Keine Kompromisse. Keine Gnade.
Caesar nickte mit unbewegter Miene. Auf Amin konnte er sich ebenso verlassen wie auf Berger. Er kannte ihn schon aus der Schulzeit, sie hatten in den Achtzigern die vornehme Internationale Schule in Düsseldorf besucht und 1984 gemeinsam Abitur gemacht. Der fleißige und ehrgeizige Amin, der anders als die anderen Mitschüler nicht aus gut situiertem Elternhaus stammte, war damals einer seiner beiden einzigen Freunde gewesen.
»Ein Problem bleibt natürlich der Anwalt«, fuhr Caesar fort. Seine Miene verfinsterte sich wieder. »Der weiß eindeutig zu viel. Normalerweise müssten wir ihn sofort kalt machen.«
Amin und Berger blickten ihn an. »An mir soll‘s nicht liegen«, brummte Berger. Caesar sah dem Hünen in die eiskalten Augen. Er wusste, dass der Ex-Soldat große Freude am Töten hatte. Er genoss es in nahezu sadistischer Manier, seine Überlegenheit zu demonstrieren und mordete deshalb fast immer aus nächster Nähe. Überwältigen, um Gnade betteln lassen, Genickschuss: das war Bergers Methode. Caesar hatte mehr als einmal aus nächster Nähe zugesehen, wie der Hüne auf diese Weise einen Dealer bestrafte.

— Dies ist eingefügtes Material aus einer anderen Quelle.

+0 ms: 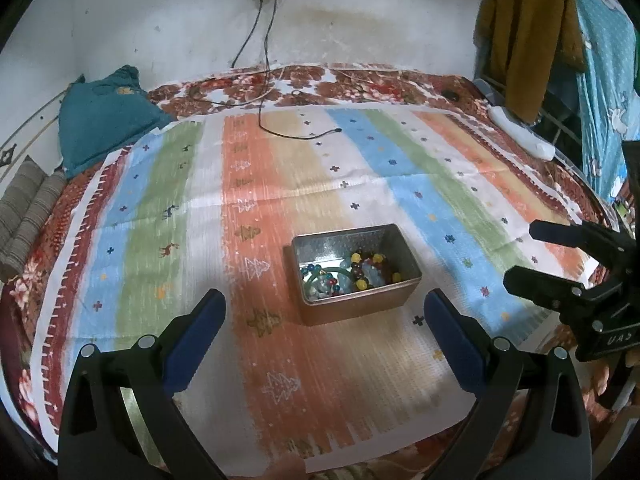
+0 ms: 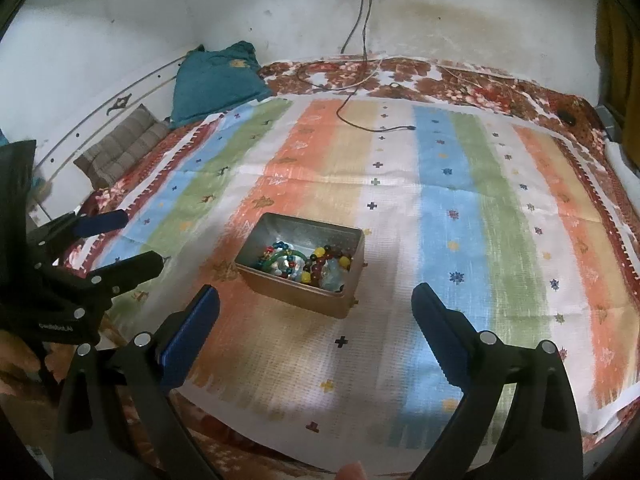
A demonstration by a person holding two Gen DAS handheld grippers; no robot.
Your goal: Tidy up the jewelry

Er schüttelte den Kopf. »Nein, das geht nicht«, sagte er mühsam beherrscht. »Der Anwalt weiß als Einziger genau, wie unsere Tarnfirmen funktionieren. Außerdem muss er das Geld jetzt erst mal wegschaffen, ich hab keinen anderen dafür. Ich werd‘ ihn morgen rund machen, bis er sich in die Hose pisst, aber das muss reichen.«
Unvermittelt feuerte Carlo das Wasserglas auf den Boden hinter, wo es in unzählige Glassplitter zerbarst. Es ärgerte ihn maßlos, dass er den Anwalt nicht bestrafen konnte. Aber er hatte keine andere Wahl.
Vorerst zumindest.
20.48 Uhr, Düsseldorf (Ratinger Straße)
»Meister, ich nehm noch so ‚nen Prügel!« Leon schwenkte sein leeres Weizenbierglas hin und her und signalisierte dem Kellner auf diese Weise, dass er Nachschub brauchte. Drei Halbliter-Gläser hatte er bereits intus, während Manuel noch mit seinem zweiten 0,2er-Altbier beschäftigt war. Er hatte keine Lust, sich zu betrinken, aber es tat gut, mit Leon zu reden.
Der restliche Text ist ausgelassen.